Sexual Violence is Alarmingly High
Victims of violence are at increased risk for heart disease, stroke, chronic pain, asthma and diabetes, and abused women and girls are at significantly higher risk for unintended pregnancy and sexually transmitted infections, including HIV, and poor pregnancy outcomes. They are also three times more likely to report poor physical or mental health problems than women who have not experienced violence and the consequences could last for decades.. Children who witness family violence are more likely to experience depression, substance abuse, obesity and asthma.
“As the Senate gets ready to reauthorize the Violence Against Women Act, we urge members of Congress to review the CDC data,” said Soler. “The findings clearly demonstrate the desperate need to strengthen programs to prevent violence, promote healthy relationships, intervene earlier with children who have been victimized and address the health problems victims of violence face.”
The CDC report underscores the fact that violence often begins at an early age and therefore, we need to conduct prevention and intervention programs earlier.

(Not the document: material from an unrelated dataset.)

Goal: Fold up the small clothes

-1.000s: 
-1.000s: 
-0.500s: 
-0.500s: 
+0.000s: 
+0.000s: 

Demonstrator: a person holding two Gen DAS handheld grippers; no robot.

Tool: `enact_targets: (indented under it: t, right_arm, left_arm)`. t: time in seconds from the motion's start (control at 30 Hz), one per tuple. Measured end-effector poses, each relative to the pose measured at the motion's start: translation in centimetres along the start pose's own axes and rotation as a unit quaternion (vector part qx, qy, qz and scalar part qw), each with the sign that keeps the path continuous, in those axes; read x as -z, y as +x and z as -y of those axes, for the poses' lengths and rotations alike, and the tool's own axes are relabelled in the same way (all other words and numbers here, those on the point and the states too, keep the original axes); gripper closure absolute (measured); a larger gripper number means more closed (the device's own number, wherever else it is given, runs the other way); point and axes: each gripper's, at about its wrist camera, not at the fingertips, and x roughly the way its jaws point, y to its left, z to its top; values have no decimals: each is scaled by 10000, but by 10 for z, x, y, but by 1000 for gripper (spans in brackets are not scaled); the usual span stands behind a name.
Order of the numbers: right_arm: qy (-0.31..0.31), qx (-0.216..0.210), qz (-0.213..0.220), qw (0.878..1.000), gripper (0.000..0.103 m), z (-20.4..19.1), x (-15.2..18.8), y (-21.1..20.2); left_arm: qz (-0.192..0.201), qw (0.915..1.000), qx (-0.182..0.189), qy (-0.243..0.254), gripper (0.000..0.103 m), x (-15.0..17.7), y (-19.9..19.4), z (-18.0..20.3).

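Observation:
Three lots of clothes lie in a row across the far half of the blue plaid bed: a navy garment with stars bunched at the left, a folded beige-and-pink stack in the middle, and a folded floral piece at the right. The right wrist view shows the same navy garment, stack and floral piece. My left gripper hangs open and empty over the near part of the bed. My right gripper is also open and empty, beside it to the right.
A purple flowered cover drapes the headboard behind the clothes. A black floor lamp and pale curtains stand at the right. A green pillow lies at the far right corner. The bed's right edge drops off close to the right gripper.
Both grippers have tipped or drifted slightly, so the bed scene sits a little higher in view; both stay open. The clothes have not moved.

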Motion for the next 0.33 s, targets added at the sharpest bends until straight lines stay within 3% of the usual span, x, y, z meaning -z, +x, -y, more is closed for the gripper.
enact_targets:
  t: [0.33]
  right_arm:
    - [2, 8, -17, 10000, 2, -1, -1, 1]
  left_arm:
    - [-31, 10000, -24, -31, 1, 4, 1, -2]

For example, the Start Strong initiative, managed by Futures Without Violence and funded by the Robert Wood Johnson Foundation, is working to promote healthy relationships in middle schools.
The findings also demonstrate the need for health care providers to screen for victims of violence. Earlier this year, the Institute of Medicine recommended that health care professionals assess their patients for domestic violence and intervene when needed, as part of the Affordable Care Act.
“If we are serious about preventing violence, then we must get serious about the resources, strategies and programs we put in place to stop the cycle of violence and abuse,” said Soler.